Multiple Lua Threads, __gc crash accessing "dead" thread

Previous Topic Next Topic
 
classic Classic list List threaded Threaded
6 messages Options
Reply | Threaded
Open this post in threaded view
|

Multiple Lua Threads, __gc crash accessing "dead" thread

ThePhD
Observe the following complete, compile-able (and mostly C) code, which stores a simple "luaL_ref" wrapper in a struct named "co_test" and links up a simple creation method ("new") and a simple deletion method ("__gc"):

#include <lua.h>
#include <lualib.h>
#include <lauxlib.h>

#include <assert.h>

typedef struct co_test {
    lua_State* L;
    int ref;
} co_test;

void co_test_make(co_test* p, lua_State* L, int stack_target) {
    lua_pushvalue(L, stack_target); // copy value   
    p->L = L;
    p->ref = luaL_ref(L, LUA_REGISTRYINDEX); // save in registry
}

void co_test_destroy(co_test* p) {
    luaL_unref(p->L, LUA_REGISTRYINDEX, p->ref);
    p->ref = 0;
    p->L = NULL;
}

int co_test_new(lua_State* L) {
    co_test* p = (co_test*)lua_newuserdata(L, sizeof(co_test));
    luaL_setmetatable(L, "co_test"); // bless userdata with metatable

    co_test_make(p, L, 1);

    return 1;
}

int co_test___gc(lua_State* L) {
    co_test* p = (co_test*)lua_touserdata(L, 1);

    co_test_destroy(p);

    return 0;
}

int main(int, char*[]) {

    const char code[] = R"(
local co = coroutine.wrap(
    function()
        local t = co_test.new({ "SOME_TABLE" })
        -- STUFF
    end
)

co() -- call
co = nil -- destroy coroutine/underlying thread
collectgarbage() -- collect garbage
)";

    lua_State* L = luaL_newstate();
    luaL_Reg registration[3] = { 0 };
    int pre_stack_check = 0;
    int post_stack_check = 0;

    luaL_requiref(L, "base", luaopen_base, 1);
    lua_pop(L, 1);
   
    luaL_requiref(L, "coroutine", luaopen_coroutine, 1);
    lua_pop(L, 1);

    pre_stack_check = lua_gettop(L);
    if (luaL_newmetatable(L, "co_test") == 1) {
        registration[0] = luaL_Reg{ "new", &co_test_new };
        registration[1] = luaL_Reg{ "__gc", &co_test___gc };
        luaL_setfuncs(L, registration, 0);
        lua_pushvalue(L, -1); // duplicate metatable
        lua_setfield(L, -1, "__index"); // loop-back lookup
    }
    lua_setglobal(L, "co_test");
    post_stack_check = lua_gettop(L);
    // sanity check
    assert(pre_stack_check == post_stack_check);

    if (luaL_dostring(L, code)) {
        assert(false);
    }

    return 0;
}


In "co_test_destroy", the code segfaults (g++, clang++) / "Read Access Violation" (VC++) when doing "luaL_unref" when this code executes.

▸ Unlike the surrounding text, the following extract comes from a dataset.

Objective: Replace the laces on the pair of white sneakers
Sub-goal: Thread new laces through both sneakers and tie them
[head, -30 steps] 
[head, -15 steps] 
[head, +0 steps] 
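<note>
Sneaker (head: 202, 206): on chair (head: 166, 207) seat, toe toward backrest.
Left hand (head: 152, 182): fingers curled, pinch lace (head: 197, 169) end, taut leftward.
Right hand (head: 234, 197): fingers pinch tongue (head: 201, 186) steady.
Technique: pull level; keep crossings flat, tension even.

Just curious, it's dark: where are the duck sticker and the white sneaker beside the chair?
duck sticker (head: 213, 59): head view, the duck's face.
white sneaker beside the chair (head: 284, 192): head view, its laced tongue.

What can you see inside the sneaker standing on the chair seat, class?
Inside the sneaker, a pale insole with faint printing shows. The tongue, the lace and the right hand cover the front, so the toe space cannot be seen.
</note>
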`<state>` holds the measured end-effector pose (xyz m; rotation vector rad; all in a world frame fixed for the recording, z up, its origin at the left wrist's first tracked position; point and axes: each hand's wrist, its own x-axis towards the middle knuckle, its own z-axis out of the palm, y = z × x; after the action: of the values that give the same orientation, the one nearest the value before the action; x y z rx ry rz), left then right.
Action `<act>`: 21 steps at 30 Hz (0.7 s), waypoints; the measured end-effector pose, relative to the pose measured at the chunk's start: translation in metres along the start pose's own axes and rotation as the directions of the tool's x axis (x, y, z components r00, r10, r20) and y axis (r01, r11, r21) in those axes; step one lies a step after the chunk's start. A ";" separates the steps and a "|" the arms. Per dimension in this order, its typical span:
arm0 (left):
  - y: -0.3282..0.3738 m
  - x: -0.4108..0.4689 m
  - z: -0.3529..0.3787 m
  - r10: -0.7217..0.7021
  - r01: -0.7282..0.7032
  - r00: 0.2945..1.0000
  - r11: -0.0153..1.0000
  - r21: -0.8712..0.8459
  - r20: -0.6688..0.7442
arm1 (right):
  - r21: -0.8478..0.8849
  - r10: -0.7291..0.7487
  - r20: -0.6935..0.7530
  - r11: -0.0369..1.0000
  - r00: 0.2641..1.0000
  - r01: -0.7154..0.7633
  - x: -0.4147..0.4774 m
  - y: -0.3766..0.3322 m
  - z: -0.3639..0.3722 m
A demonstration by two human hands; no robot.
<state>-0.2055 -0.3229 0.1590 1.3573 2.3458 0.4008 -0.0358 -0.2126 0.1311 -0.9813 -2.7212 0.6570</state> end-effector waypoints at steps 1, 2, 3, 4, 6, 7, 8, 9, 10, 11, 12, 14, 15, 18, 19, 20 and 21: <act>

I found that the reason is that the "co" variable, which holds the coroutine and thread represented by the "L" that the "co_test" was created with, dies. If you do not explicitly "nil" the "co" variable in the Lua code, the thread/state that "co_test" is created with stays alive.

This behavior is observable in Lua 5.3, 5.2 and 5.1 (but not with LuaJIT on VC++ and Windows, for some reason).

I am unsure of how to get around this issue properly. I know in 5.2 and 5.3 I can forcefully obtain the main thread's state and thusly avoid this problem altogether by just adjusting the "L" pointer in the "co_test_new" function. But I seem to be on an island for Lua 5.1.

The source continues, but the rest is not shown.